Dieses Seeleben fängt an, allgemach langweilig zu werden. Dieses ewige Einerlei – oben der blaue wolkenlose Äther, unten die blaue, wie gläserne See – vor euch die Draperie der Taue, Strickleitern und Segel, jetzt schlaff, wie zum Trocknen aufgehängte Wäsche herabflatternd – und auf allen Gesichtern tödliche Langeweile – jeder Mund nach Wind seufzend, schmachtend, wie der Fisch nach Wasser, seit drei Tagen aber kein Wind, kein Lüftchen, auch nur so stark – um die Federfähnchen oben am Dache des Hauses zu fächeln, – der Kopf wird euch allmählich wüste und dumm.

Diese fünfundfünfzig oder sechzig Stunden Windstille haben mehr getan, euch das Seeleben zu verleiden, als die dreissig Tage, die ihnen vorhergegangen, samt ihren Stürmen, steifen und leichten Winden und Gegenwinden.
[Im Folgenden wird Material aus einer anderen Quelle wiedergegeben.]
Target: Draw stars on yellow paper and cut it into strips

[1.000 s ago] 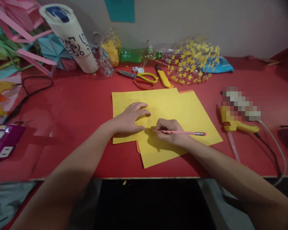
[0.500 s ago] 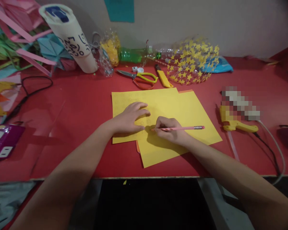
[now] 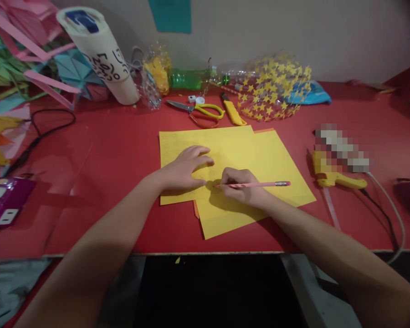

Zehnmal lieber Sturm, als diese trostlos unausstehliche Windstille, die euch gerade wie ein Kind in Windeln behandelt, euch samt eurem Schiffe Tag und Nacht schaukelt, ohne dass ihr vom Flecke kommt. Und was für ein Schaukeln! Die Unterströmung reisst euch so grob zurück, während die leichte Oberwelle euer Schiff sanft vorwärts wogt – ihr müsstet neuerdings seekrank werden, wäre euer Magen nicht durch die sechzehn Prüfungstage gehörig geläutert und eingeübt.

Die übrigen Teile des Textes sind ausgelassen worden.